Resources

People often ask me "How did you learn how to hack?" The answer: by reading. This page is a collection of the blog posts and other articles that I have accumulated over the years of my journey. Enjoy!

The State of State Machines- 380

Natalie Silvanovich - Project Zero (P0)Posted 5 Years Ago
  • Different technologies have different threat models, depending on the usage and sensitivity. In most scenarios, forcing a connection is not a huge deal. However, in the world of phones, being able to force audio or video on a call serious breach of privacy.
  • Most of the cellular phone apps used for Real Time Communication (RTC) use the standard WebRTC, such as Signal, WhatsUp and many more. Using WebRTC for calls and video works well but can be still be hit by security issues. WebRTC makes the app creators store an internal state for the user, such as consent for a call.
  • In Signal, the logic of the application did not check if the user accepting the call was the user callee. Because of this, an attacking user of the application could go through the routine for a call then force accept the connection for the user. By the way, Signal is on Github!
  • The second issue was found in both Jiochat & Mocha. Both of these applications attempted to make the transition from accepting the call and being on the call faster. In order to do this, they used a non-WebRTC client in order to handle this and pre-establish the connection. At this point, the only thing missing was a candidate (user to connect to). Once this was added, the call would be accepted.
  • With WebRTC, the candidate can be established on the initial connection. Because this was not the expected workflow, the WebRTC client had not implemented any logic for this! So, a phone could automatically be connected to just by sending the candidate object in the WebRTC call.
  • With Google Duo, it suffered from a race condition on the startup process. Upon making a connection, the application tells the state machine to not allow video/audio (since they have not consented to it).

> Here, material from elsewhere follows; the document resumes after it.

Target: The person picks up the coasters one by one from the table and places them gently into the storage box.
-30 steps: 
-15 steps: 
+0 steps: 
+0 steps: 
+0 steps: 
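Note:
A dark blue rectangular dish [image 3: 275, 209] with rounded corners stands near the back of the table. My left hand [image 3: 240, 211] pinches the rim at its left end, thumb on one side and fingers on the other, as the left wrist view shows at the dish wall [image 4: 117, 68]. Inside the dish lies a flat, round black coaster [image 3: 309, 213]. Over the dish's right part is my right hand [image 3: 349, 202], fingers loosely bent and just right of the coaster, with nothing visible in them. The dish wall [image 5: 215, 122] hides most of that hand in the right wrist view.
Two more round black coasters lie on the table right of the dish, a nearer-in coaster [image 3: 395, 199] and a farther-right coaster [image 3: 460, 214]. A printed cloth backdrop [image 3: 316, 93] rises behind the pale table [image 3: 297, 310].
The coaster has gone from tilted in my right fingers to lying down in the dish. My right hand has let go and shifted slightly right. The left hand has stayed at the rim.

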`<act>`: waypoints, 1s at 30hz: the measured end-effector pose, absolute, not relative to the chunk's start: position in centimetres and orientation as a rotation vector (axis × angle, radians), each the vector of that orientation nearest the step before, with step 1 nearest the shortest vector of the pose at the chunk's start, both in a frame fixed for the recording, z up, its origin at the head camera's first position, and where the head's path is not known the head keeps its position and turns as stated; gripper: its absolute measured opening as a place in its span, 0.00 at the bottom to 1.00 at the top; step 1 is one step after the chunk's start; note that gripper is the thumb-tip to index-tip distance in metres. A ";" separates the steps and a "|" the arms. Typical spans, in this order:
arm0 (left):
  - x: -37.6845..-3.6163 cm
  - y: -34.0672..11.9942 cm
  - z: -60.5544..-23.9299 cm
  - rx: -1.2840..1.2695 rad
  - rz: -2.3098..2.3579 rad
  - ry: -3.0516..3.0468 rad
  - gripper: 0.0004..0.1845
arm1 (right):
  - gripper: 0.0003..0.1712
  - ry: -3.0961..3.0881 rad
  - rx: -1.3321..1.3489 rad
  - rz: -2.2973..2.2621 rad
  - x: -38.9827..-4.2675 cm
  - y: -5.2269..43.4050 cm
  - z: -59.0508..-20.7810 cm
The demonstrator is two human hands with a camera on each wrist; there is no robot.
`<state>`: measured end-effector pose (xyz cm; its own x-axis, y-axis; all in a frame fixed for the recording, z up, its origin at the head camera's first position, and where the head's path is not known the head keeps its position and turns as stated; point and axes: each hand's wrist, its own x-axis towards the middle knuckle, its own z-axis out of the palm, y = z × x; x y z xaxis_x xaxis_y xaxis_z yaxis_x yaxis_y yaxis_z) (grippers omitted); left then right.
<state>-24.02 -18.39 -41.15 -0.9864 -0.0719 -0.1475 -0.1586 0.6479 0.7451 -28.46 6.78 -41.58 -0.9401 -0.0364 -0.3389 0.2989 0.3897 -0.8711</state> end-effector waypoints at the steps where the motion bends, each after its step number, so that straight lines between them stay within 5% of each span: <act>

However, because call is done asynchronously, a few video frames could be sent prior to the state machine updating.
  • The author took 2 weeks in order to figure out a way to win the race. Eventually, she figured out that by adding multiple candidates to the connection (multiple ways to send data) and sending many messages at a time, the race could be won to get a few frames of data.
  • At the end of this, the author makes a point about asynchronous call issues: "However, asynchronous calls make it more difficult to model how a state machine will behave in all situations, so it is important to be cautious about adding asynchronous calls to WebRTC signalling."
  • Facebook Messenger was an entirely different beast! All of the previous apps had Java bindings (which decompiles nicely) but Messenger used C++ binding with a statically linked & stripped library. A good section of the article is just about reversing the messaging app itself.
  • The author noticed that when a track connection is added, it is put into an inactive state immediately, prior to the call being answered. There are some really nice diagrams on how all of these connections work too.
  • Several of the messages to this are completely ignored but some are processed, such as SdpUpdate. This was a feature that is called when a second device (phone and laptop) are both connecting to the call. Using this functionality, it is possible to force a connection!
  • Overall, state handling is hard. Memory corruption bugs are awesome and have universal patterns; hence, they sometimes require a lesser understanding of the system. These logic bugs require a very deep understanding of the ecosystem, but are fruitful once it is understood.